Il suo diventa il lavoro di un proiezionista scrupoloso e solidale con il pubblico che, avvicinando e allargando il quadro, dispone all’incontro con gli elementi, a volte inattesi, a volte familiari e se è abbastanza bravo riesce a mettere in luce quell’unico punto in cui speranza e disperazione trovano lo stesso appiglio. Se si parla spesso di un ‘amore’ di Virzì per i suo i personaggi, forse è perché questa luce non cala dall’alto o da un pertugio nascosto, ma si irradia da un semplice quanto misterioso ‘senso comune’. Lo ’scarto’ di questo film sta forse nello sguardo che, sulla spinta di nuove inquietudini, si rivolge turbato e preoccupato a un assoluto (la morte innocente, la pura speculazione) diventato opera umana eppure sempre fuori campo.

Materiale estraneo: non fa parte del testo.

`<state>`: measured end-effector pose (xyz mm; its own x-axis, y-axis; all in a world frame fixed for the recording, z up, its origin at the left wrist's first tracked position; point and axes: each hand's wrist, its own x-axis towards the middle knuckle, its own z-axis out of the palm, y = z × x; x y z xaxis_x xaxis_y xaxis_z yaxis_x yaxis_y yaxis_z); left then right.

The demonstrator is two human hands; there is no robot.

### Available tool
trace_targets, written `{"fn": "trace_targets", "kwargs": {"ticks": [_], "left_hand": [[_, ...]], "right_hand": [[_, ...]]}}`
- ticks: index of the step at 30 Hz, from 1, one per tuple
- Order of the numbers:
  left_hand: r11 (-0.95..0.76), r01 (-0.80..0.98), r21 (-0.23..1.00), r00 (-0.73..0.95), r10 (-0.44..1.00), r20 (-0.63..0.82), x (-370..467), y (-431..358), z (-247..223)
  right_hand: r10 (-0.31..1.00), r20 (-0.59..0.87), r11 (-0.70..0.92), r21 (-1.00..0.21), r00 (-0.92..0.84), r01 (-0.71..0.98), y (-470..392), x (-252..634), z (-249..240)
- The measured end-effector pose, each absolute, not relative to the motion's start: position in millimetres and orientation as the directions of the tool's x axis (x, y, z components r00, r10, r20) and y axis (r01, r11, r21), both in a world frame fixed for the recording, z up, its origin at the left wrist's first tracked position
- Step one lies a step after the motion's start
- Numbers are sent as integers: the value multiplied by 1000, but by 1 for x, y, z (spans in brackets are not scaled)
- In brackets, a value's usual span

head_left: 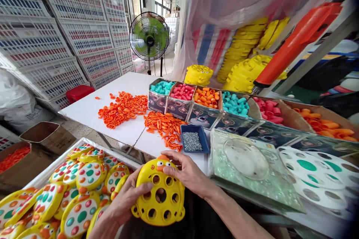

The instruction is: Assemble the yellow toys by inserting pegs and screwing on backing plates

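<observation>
A yellow plastic duck-shaped toy shell [165,209] with round holes, two eyes and an orange beak is held upright over my lap. My left hand [131,190] grips its left side, the thumb lying across the front by a hole. At the top right, my right hand [187,171] closes on the shell, its thumb by the beak. The fingers behind the shell are hidden. Just beyond stands a blue tray [208,145] of small metal screws. Small orange plastic parts [165,127] lie in a pile behind it.
Assembled duck toys [84,213] fill a crate at left. Boxes of turquoise, pink and orange caps [207,97] line the table's back. A red-orange electric screwdriver [300,44] hangs at right. White perforated discs [311,171] lie beside a plastic-covered board [252,168]. A fan [150,37] stands behind.
</observation>
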<state>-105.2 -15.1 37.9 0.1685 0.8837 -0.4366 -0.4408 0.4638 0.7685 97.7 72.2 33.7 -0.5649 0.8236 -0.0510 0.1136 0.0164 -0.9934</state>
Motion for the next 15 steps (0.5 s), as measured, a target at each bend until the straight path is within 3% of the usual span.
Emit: {"fn": "trace_targets", "kwargs": {"ticks": [9,15], "left_hand": [[457,-539,708,194,885,-424,-90,-15,42],[581,-419,697,110,795,-597,-80,-14,30]], "right_hand": [[907,-48,7,-992,-419,129,63,116,36],[913,153,243,-948,-379,205,42,150,66]]}}
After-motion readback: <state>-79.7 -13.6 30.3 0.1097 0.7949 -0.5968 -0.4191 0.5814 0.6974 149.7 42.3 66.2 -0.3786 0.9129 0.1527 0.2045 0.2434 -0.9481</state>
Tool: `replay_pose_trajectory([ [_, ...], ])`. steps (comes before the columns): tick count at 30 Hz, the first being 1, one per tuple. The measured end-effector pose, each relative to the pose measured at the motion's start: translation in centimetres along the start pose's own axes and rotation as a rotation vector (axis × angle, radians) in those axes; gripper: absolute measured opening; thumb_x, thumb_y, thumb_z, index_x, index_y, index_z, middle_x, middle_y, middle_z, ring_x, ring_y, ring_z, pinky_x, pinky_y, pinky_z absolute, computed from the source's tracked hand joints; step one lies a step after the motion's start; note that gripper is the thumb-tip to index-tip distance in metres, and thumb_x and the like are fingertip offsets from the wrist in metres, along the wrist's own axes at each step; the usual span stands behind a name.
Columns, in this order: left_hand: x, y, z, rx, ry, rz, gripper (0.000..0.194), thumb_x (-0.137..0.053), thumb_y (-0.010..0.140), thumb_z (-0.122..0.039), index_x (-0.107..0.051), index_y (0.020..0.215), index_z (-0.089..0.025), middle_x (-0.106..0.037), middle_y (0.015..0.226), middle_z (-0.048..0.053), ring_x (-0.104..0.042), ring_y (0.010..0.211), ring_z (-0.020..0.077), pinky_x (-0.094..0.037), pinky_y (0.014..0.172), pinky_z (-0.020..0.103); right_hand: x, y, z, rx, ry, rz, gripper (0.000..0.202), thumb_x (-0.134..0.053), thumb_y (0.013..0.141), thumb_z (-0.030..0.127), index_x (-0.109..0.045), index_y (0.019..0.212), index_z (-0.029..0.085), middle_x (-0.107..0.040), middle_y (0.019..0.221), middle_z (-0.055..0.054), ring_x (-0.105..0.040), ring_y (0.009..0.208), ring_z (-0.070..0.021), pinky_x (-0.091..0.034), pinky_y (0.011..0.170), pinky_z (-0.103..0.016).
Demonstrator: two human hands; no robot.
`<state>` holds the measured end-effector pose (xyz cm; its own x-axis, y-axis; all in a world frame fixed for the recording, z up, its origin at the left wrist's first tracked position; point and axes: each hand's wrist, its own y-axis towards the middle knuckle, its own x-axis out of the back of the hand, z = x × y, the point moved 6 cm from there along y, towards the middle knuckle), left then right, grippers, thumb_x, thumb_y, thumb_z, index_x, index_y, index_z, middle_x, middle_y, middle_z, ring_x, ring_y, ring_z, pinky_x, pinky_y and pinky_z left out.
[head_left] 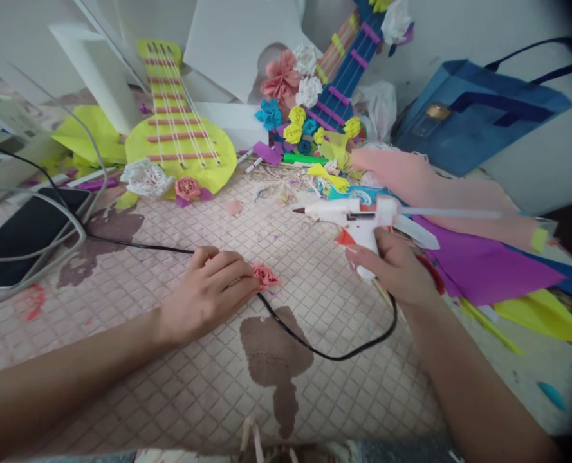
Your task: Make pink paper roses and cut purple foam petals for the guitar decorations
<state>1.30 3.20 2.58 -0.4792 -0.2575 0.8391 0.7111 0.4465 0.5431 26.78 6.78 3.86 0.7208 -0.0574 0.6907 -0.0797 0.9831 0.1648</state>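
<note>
My right hand (401,267) holds a white hot glue gun (370,215) by its handle, just above the table. The nozzle points left, and a clear glue stick (452,212) sticks out of the back. My left hand (213,289) rests on the table, its curled fingers closed at a small pink paper rose (265,275); the hand hides part of the rose. The gun's black cord (324,355) loops across the table and passes under my left hand. A yellow paper guitar (182,138) with white strings leans at the back, a white flower (145,177) and another pink rose (188,188) at its base.
A blue paper guitar (341,83) with paper flowers stands behind. Pink (440,186) and purple paper sheets (483,260) lie at the right, near a blue bag (479,119). Scraps and a green marker (305,158) lie at the back. A dark tablet-like device (25,238) and cables are left.
</note>
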Motion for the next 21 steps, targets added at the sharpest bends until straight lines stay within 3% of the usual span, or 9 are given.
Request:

(un grazie a Franca per le sue osservazioni)
Paolo Virzì in nuovi territori cinematografici, con respiro internazionale, lontano dalla commedia amara all’italiana in cui eccelleva: prende a prestito un romanzo dello statunitense Stephen Amidon del 2004, ambientato nel Connecticut, e lo traduce in Brianza (a suo dire, luogo dove le vicissitudini economiche hanno un peso maggiore sulle vite delle persone), cambiando parecchie carte in tavola (approvate dallo scrittore) per privilegiare una struttura Rashomonica e Babelica, fino a dividere l’opera in capitoli. Sebbene già visitato in La Bella Vita, Virzì affronta il genere drammatico con occhiali nuovi, quelli dello straniero in terra straniera come Tempesta di Ghiaccio di Ang Lee, e il mood è centrato, citando nelle interviste anche Fargo, Il Falò delle Vanità, Signore e Signori e Chabrol (ma con poca evidenza, a riguardo, nel girato finale). Mantiene uno sguardo personale che trova i momenti migliori in sede di scrittura, di direzione delle recitazioni e costruzione dei personaggi, più che in una messinscena che sappia creare le atmosfere, esaltare i silenzi e le giuste pause. Il problema alberga proprio nella divisione in capitoli, alla ricerca di un sottotesto che non emerge con la forza che si vorrebbe e con i contenuti desiderati. Il primo dipinge un insopportabile arrivista in cerca di una scorciatoia per diventare ricco. Il secondo tratta il trauma (?) di una comparsa nelle vite altrui. Il terzo un amore giovanile. Quello finale vorrebbe chiudere le trame, con l’epigrafe che spiega il titolo (il capitale umano è un termine con cui le compagnie assicurative traducono in denaro il valore di una vita) e la rivisitazione delle stesse scene da punti di vista differenti, per rivelare quanto si può essere vittime delle apparenze. Ma, a conti fatti, poco e nulla lega i vari episodi, titolo compreso. Sono però intriganti le vicende (su tutte quella di Serena, con odori di rivalsa da ridistribuzione del reddito), alcuni aspetti del giallo (anche prevedibile), del ritratto dei personaggi, dell’ottima fattura da esportazione, del coraggio, in Italia, di realizzare qualcosa di differente.